Tree is too short, or too tall. I err on the too tall side, year after year after year. I‘ve had to apologize to husband and sons on several occasions and years because they had to cut the tree trunk off, again. One year they even had to cut the top off. One year we didn’t cut anything off, and had to climb a ladder to put the star top on. That was a beautiful Christmas tree. Then I made a mistake and turned the ceiling fan on.

Oops. Ceiling fans make good hedge trimmers too. And they can make your Christmas tree look like a hedge.

The tree is my favorite Christmas decoration. And may all your Christmas trees be happy, or at least memorial like mine.









Monday, December 5, 2016

Tales of a Christmas Shopper

Christmas shopping is one of my favorite past-times.

Shopping is my favorite hobby, but add that I’m buying for 10 great-grandkids, four grandkids, and my wonderful three children, and I’m in heaven.

I love it so much, I start on Dec. 26 every year for next year.

Unfortunately, that may lead to problems. One year I asked Granddaughter how she liked her new talking teddy bear.

“What talking teddy bear?” she wanted to know.

Oops. After I finally found that teddy bear where I had hidden it in the spare bedroom closet, and promptly forgotten it, Granddaughter got it for her next birthday.

With that incident firmly in memory, I rummaged through the Christmas stash this past weekend to make sure everything was accounted for.

Oops. Well, I don’t remember buying all those remote-control cars, and I’m not sure what Great-grandson is going to do with all them. He’s going to have to share with the other great-grandkids. And I didn’t even make it all the way through the stash. I hope I don’t find any other surprises.

Hoping I am not the only forgetful shopper, I went shopping on the internet for more fun Christmas shopping stories. Hope they make you laugh too. It’s the only way to survive the season.

-From one foolish shopper who ventured out on Black Friday: “The holiday season officially starts on the last Friday in November, when the first shopper is trampled at Walmart.”

-“Dad gave Mom a DVD last year.
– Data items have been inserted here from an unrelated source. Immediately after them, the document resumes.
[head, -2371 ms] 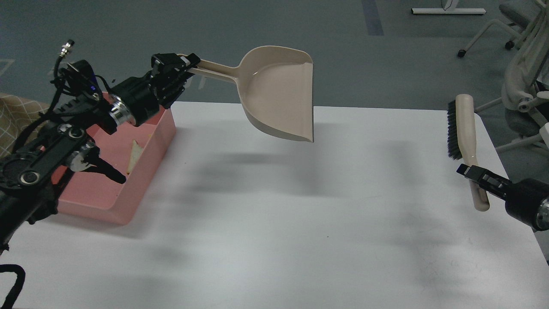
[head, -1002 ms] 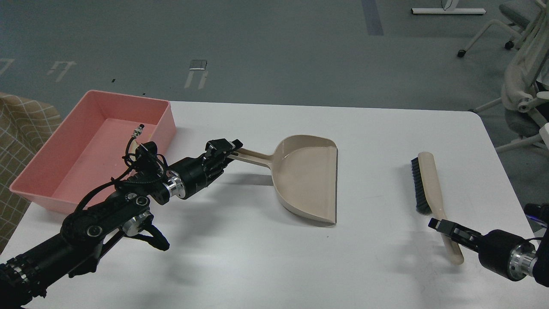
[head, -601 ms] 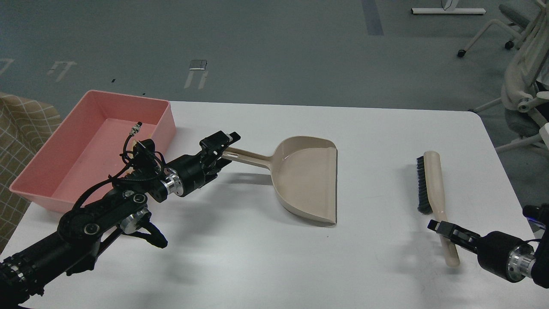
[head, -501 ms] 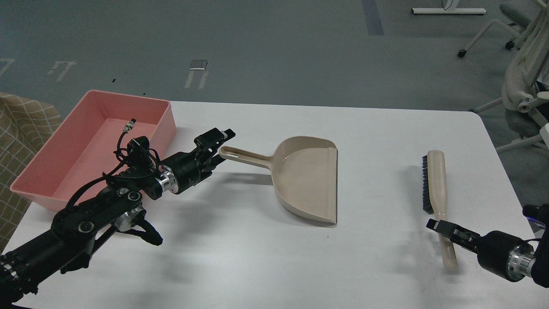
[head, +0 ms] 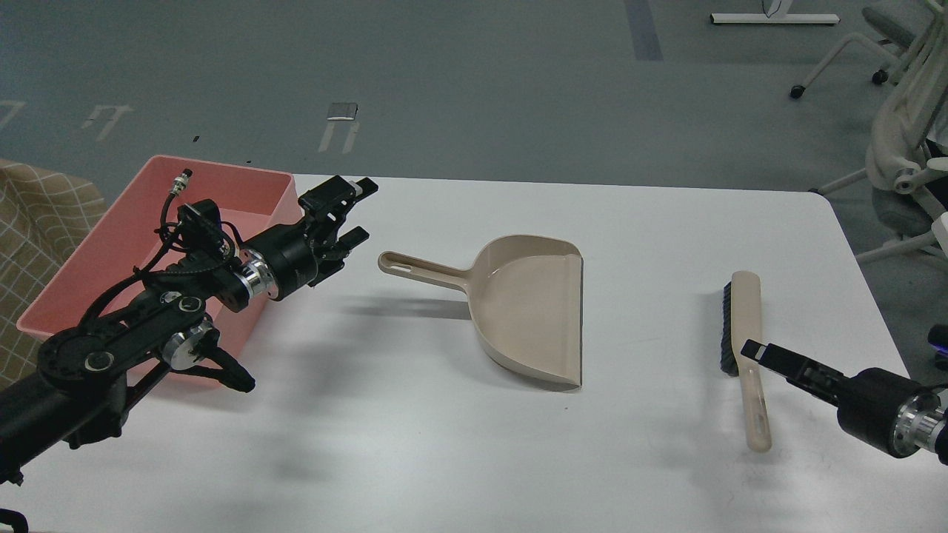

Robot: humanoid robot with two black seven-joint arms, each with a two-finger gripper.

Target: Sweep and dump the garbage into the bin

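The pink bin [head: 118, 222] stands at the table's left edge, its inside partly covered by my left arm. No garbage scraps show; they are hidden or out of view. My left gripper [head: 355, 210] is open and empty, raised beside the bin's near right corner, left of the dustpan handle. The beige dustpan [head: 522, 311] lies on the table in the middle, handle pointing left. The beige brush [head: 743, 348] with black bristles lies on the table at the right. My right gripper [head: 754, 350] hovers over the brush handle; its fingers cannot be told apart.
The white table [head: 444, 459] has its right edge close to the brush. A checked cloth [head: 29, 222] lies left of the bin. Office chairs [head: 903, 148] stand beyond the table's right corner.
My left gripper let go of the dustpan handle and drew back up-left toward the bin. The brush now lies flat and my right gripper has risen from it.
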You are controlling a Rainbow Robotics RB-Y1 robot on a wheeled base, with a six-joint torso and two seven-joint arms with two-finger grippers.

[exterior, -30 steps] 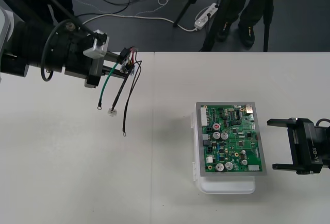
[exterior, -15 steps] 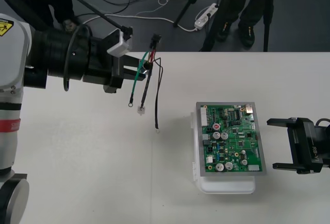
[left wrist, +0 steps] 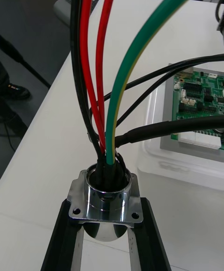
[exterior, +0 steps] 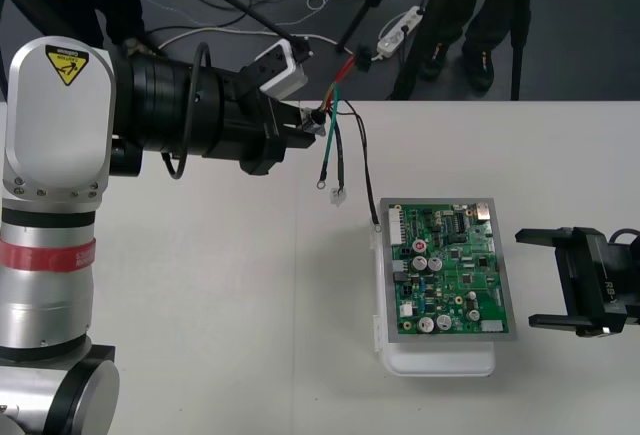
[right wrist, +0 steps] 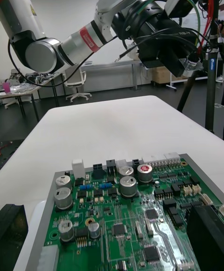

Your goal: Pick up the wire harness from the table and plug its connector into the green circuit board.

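Note:
My left gripper (exterior: 312, 125) is held above the table near its far edge, shut on the harness's round metal socket (left wrist: 104, 201). From the socket the red, black and green wires (exterior: 335, 145) hang down, their loose ends dangling just left of the board's far corner. The small black plug (exterior: 366, 56) sticks up over the floor strip. The green circuit board (exterior: 450, 269) lies on its white base (exterior: 440, 359) at the right of the table. My right gripper (exterior: 535, 280) waits open just right of the board, its black fingers (right wrist: 207, 236) on either side of the board's near edge.
The left arm's big silver and black links (exterior: 150, 115) stretch across the table's far left. Cables and a power strip (exterior: 400, 30) lie on the dark floor beyond the far edge. Bare table (exterior: 220, 335) spreads left of the board.
My left arm has swung right along the far edge with the harness, bringing the dangling wire ends close to the board. The right gripper has stayed put.

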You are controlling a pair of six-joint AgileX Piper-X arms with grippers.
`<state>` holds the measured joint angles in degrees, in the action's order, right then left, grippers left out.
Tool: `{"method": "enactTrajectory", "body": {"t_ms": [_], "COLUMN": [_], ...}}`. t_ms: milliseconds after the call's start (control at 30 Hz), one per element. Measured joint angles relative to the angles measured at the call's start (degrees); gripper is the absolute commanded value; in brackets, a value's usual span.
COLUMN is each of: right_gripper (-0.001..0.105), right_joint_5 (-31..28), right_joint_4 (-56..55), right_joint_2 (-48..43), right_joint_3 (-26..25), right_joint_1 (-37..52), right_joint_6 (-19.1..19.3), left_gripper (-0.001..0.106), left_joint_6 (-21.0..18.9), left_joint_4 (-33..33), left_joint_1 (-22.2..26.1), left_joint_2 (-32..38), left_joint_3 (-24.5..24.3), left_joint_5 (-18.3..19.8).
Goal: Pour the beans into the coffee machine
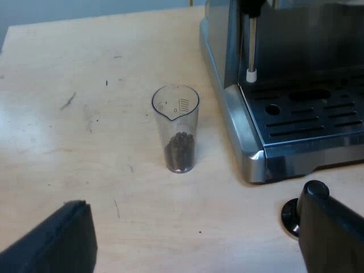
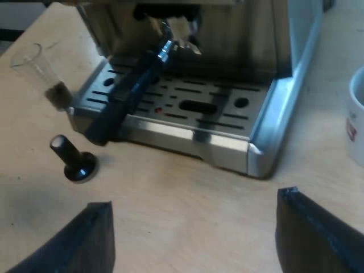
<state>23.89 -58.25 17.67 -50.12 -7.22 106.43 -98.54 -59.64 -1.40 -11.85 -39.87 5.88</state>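
A clear measuring glass point(image 1: 175, 128) stands upright on the wooden table, with dark beans in its bottom, close to the corner of the espresso machine point(image 1: 250, 142). My left gripper point(image 1: 193, 244) hangs open a short way before the glass, with nothing between its fingers. The same glass point(image 2: 48, 77) appears beside the machine's drip tray point(image 2: 187, 108). My right gripper point(image 2: 193, 244) is open and empty, facing the front of the machine point(image 2: 170, 136).
A tamper with a black knob point(image 2: 74, 159) stands on the table before the tray; one left finger partly hides the tamper point(image 1: 291, 215). The holder's dark handle point(image 2: 128, 96) juts out over the tray. A steam wand point(image 1: 250, 51) hangs down. A white mug point(image 2: 355, 119) stands beyond the machine's far corner.
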Motion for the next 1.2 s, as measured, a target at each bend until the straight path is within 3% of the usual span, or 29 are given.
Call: {"method": "enactTrajectory", "body": {"t_ms": [333, 600, 733, 900, 1133, 1200], "right_gripper": [0.062, 0.062, 0.062, 0.062, 0.062, 0.062], "right_joint_5": [3.61, 2.97, 0.16, -6.31, -10.35, -15.25], "right_joint_4": [7.96, 13.46, 14.51, 19.27, 22.0, 25.36], "right_joint_2": [5.14, 9.92, 11.95, 17.12, 21.34, 25.29], "right_joint_3": [-0.43, -0.49, -0.49, -0.49, -0.49, -0.49], "right_joint_1": [-7.31, -14.1, -17.0, -26.87, -33.14, -38.09], "right_joint_6": [0.24, 0.24, 0.24, 0.72, 0.72, 0.72], "left_gripper": [0.075, 0.075, 0.075, 0.075, 0.075, 0.075], "left_joint_6": [0.0, 0.0, 0.1, 0.1, 0.91, 1.41], "left_joint_4": [2.26, 3.64, 3.8, 6.34, 6.75, 7.32], "left_joint_1": [0.0, 0.0, 0.0, 0.0, 0.0, 0.0], "left_joint_2": [-5.1, -7.98, -9.26, -10.8, -12.14, -12.42], "left_joint_3": [0.0, 0.0, 0.0, 0.0, 0.0, 0.0], "left_joint_5": [0.0, 0.0, 0.0, 0.0, 0.0, 0.0]}}
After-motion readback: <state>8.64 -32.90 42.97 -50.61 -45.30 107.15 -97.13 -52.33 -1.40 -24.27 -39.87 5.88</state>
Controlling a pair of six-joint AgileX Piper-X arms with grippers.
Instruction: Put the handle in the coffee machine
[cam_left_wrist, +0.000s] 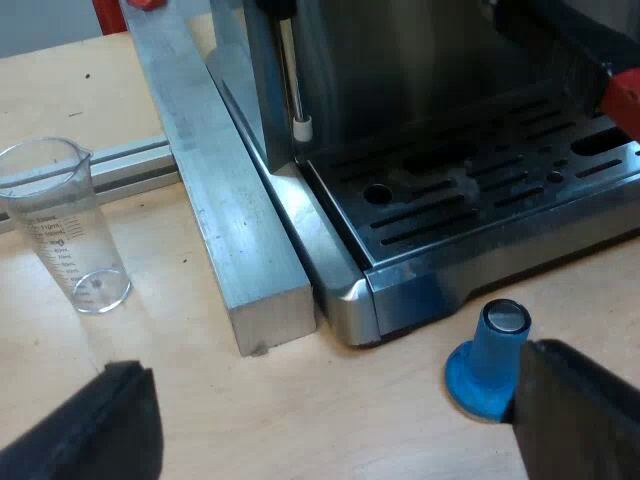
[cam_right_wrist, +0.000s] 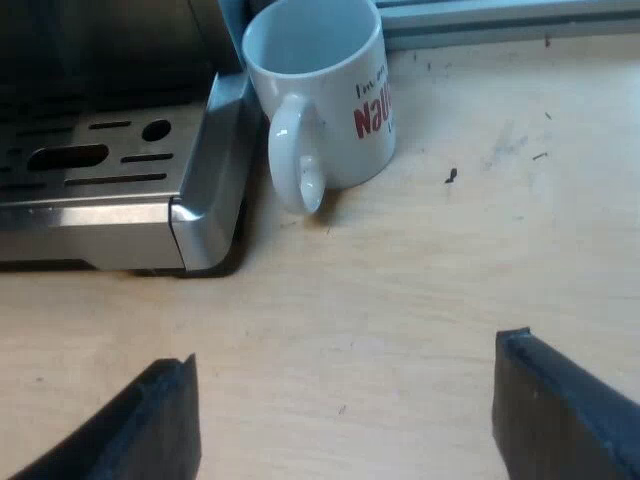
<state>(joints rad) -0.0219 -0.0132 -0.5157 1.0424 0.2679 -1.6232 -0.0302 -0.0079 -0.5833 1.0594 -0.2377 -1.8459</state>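
Observation:
The espresso machine's slotted drip tray (cam_left_wrist: 480, 190) fills the area ahead of my left gripper (cam_left_wrist: 330, 440), which is open and holds nothing. A dark handle ending in red (cam_left_wrist: 622, 100) juts out above the tray at the machine's front; where it joins the machine is hidden. A blue tamper (cam_left_wrist: 490, 360) stands on the wooden table close to one left finger (cam_left_wrist: 580, 410). My right gripper (cam_right_wrist: 345, 420) is open over bare wood, short of the tray's corner (cam_right_wrist: 205, 180) and a white mug (cam_right_wrist: 325, 90).
A clear measuring glass (cam_left_wrist: 60, 230) stands upright on the table beside an aluminium bar (cam_left_wrist: 230, 200) that runs along the machine's side. The steam wand (cam_left_wrist: 295, 80) hangs over the tray's edge. The mug touches the machine's corner, with an aluminium rail (cam_right_wrist: 500, 15) behind it.

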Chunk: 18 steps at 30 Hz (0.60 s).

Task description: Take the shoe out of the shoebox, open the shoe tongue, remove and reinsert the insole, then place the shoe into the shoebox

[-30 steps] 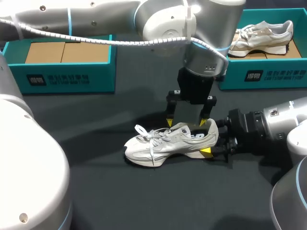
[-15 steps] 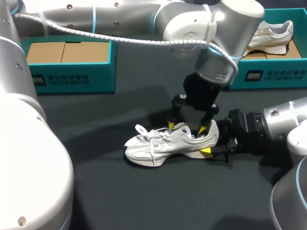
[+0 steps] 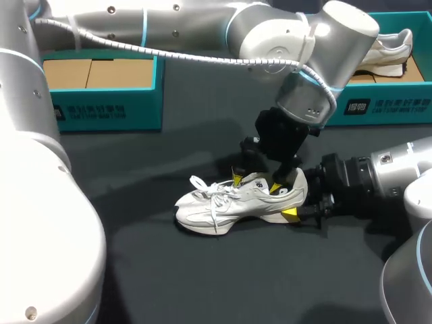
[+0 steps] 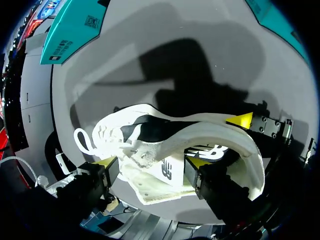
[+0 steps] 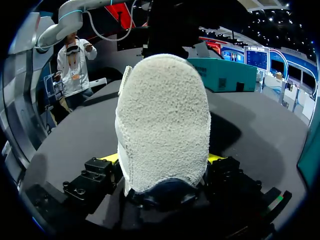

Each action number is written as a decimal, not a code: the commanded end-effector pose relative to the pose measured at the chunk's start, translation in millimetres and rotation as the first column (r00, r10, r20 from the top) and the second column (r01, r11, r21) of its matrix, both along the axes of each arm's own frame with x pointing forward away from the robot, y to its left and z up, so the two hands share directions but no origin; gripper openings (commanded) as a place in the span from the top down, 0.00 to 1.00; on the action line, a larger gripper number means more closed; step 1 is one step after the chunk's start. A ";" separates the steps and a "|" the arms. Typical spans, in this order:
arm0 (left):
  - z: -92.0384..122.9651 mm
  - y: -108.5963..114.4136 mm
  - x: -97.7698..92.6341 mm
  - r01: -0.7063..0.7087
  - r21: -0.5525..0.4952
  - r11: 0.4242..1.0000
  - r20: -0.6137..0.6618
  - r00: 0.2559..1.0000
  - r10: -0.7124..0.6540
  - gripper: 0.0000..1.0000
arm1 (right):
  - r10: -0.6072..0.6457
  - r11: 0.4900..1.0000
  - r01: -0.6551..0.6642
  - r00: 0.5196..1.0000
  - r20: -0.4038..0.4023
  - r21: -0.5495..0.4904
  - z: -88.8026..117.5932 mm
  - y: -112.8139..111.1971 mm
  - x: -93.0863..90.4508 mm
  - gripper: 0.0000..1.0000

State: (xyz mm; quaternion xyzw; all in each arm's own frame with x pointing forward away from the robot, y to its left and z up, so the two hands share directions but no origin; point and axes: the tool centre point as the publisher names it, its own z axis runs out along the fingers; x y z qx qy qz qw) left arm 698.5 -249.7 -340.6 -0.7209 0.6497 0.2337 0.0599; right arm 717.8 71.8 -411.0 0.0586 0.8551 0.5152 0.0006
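Left gripper (image 3: 256,183) points down, fingers spread wide — right gripper (image 3: 292,204) lies level just beside them, clamped tight

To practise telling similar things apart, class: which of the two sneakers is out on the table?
The white sneaker in the middle, its heel in the right claw; the other sneaker lies in the teal shoebox at far right.

Bright light from above, soft shadows

The dark table (image 3: 169,270) is evenly lit in the head view. In the left wrist view it looks washed pale, with a heavy shadow beyond the shoe (image 4: 150,150).
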 end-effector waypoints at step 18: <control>19.7 19.5 -17.1 -0.137 -0.029 0.990 0.086 0.987 0.139 0.62 | 0.000 1.000 0.000 1.000 -0.002 -0.003 -0.3 0.4 -0.1 1.00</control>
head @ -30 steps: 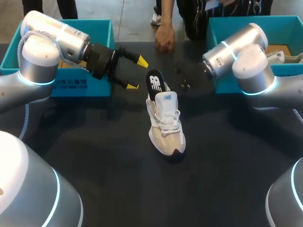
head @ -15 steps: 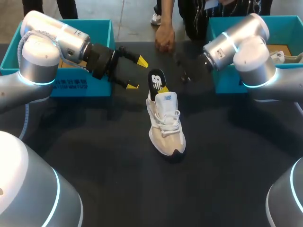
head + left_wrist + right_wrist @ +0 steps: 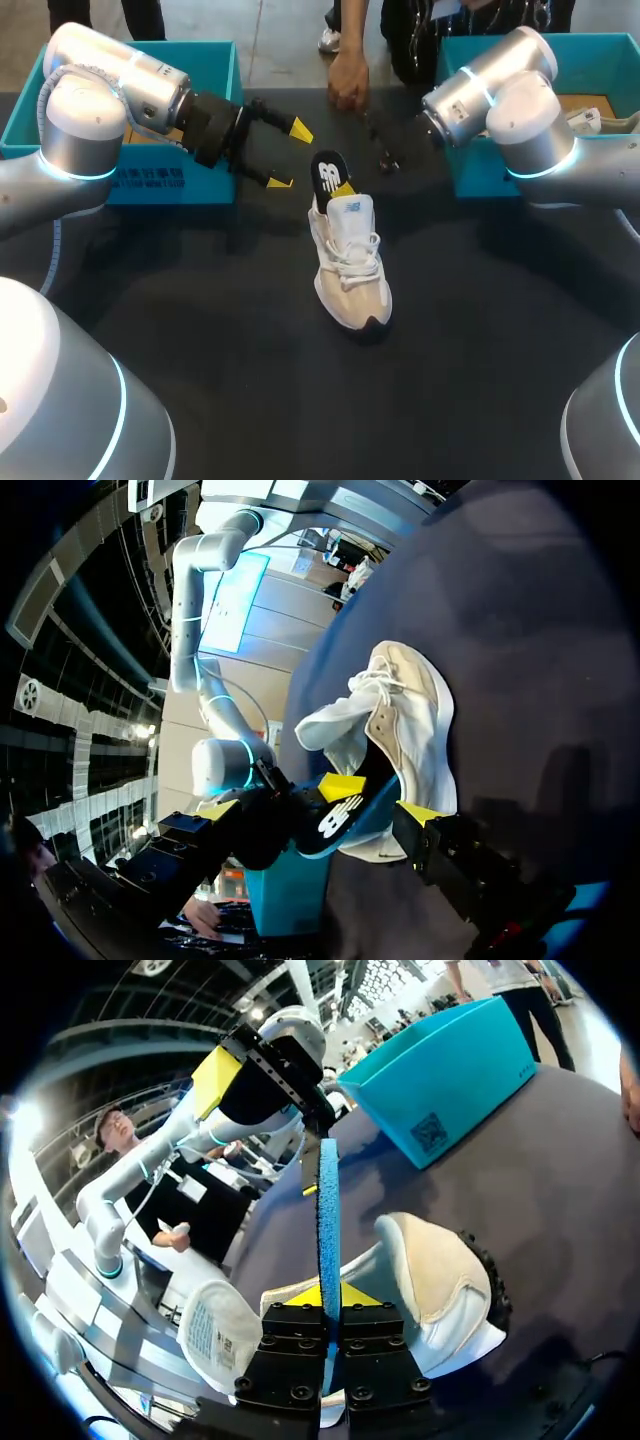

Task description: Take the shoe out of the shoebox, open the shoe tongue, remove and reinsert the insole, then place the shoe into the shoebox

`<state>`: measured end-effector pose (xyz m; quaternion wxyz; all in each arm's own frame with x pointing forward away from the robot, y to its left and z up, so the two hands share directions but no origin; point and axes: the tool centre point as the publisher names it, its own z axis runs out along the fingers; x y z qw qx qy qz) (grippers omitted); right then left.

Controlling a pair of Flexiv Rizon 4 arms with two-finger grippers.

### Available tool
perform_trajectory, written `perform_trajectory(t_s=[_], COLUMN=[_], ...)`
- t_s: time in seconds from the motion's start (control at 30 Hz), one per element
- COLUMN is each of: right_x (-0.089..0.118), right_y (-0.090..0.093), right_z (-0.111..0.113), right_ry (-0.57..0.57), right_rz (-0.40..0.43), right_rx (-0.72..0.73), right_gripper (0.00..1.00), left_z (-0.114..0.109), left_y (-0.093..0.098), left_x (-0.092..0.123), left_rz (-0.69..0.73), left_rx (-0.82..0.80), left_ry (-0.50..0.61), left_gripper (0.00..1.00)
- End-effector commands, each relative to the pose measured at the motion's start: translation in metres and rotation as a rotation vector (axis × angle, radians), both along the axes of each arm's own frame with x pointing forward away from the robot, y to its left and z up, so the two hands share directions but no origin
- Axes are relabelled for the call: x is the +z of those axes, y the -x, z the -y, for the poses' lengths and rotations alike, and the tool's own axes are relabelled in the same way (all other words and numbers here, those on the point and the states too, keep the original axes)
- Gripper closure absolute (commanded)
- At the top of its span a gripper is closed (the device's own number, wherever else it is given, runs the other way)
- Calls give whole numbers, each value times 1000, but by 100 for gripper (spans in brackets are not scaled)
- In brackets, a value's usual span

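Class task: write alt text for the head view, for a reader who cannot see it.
The right gripper is shut on a black insole sticking up from the heel of a white shoe on the black table. The left gripper hangs open beside it; a person's hand rests at the far edge.

- table (image 3: 480,380): dark matte top, takes up nearly all of the head view
- soft pale sheen across its middle, darker toward the near edge and corners
- floor (image 3: 280,25): grey and smooth, shows past the table's far edge, with one thin pale line running across it
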<state>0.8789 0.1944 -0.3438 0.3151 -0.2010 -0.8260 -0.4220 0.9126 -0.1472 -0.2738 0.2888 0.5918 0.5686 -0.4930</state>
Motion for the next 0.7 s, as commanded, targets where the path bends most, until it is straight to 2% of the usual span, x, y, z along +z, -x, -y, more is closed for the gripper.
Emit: perform_trajectory(t_s=[0.03, 0.3, 0.57, 0.7], right_x=[-6, -11, -11, -6], right_y=[4, 19, 17, 14], right_z=[-1, 1, -2, -3], right_ry=[-1, 3, 1, 2], right_rz=[-17, -53, -44, -32], right_rx=[8, 3, -6, -7], right_gripper=[100, 100, 100, 80], left_z=[0, 0, 0, 0], left_y=[0, 0, 0, 0], left_x=[0, 0, 0, 0], left_rz=[1, 1, 1, 1], left_rx=[0, 0, 0, 0], left_ry=[-3, -3, -3, -3], left_gripper=[0, 0, 0, 0])
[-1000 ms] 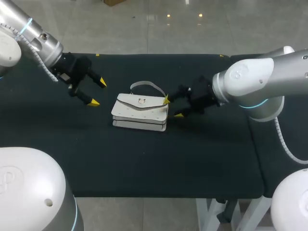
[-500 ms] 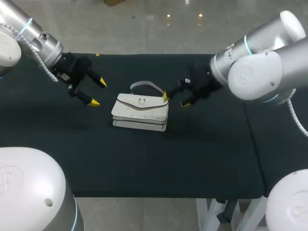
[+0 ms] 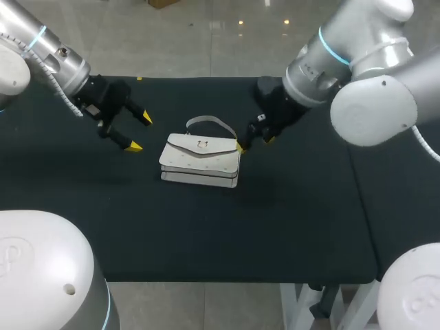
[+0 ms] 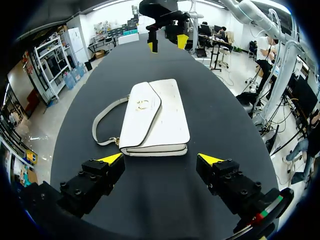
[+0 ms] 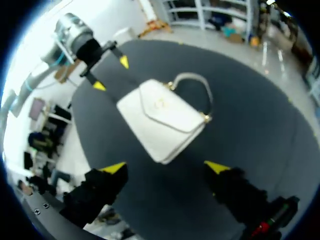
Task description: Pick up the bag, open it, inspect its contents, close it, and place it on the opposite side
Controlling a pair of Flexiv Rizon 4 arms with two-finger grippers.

DVDs are great gifts, except, (a) it was a rental, and b) we don’t have a DVD player.”

-Grandpa decided that shopping for Christmas gifts had become too difficult. So he decided to send each of his grandchildren a check for Christmas. On each card he wrote “Merry Christmas from Grandpa. P.S. Buy your own gift.” Grandpa had a good time at the family Christmas celebration, but wondered why his grandchildren seemed a little distant. It worried him into the New Year, or until he moved a stack of magazines and found a pile of checks, all made out to his grandchildren. They were the gifts he’d forgotten to put in their Christmas cards.

Twitter Tales:

-“Went online to get the kids' Christmas gifts and an hour later all I ordered was a really funny coffee mug for myself.”

-“Wife and I agree about not giving son too many Christmas gifts, but I still sneak him a few a couple of days later so he'll like me more.”

-“For Christmas I gave my kids' teachers grocery store gift cards along with a map of the quickest route to the liquor aisle.”

-“I am trusting my kids pay no attention to the 84 empty Amazon boxes stacked in plain sight in the garage that showed up right before Christmas.”

-“On the 13th day of Christmas my true love said to me, ‘I think I might be a hoarder.’”

And may you all have a happy shopping season too!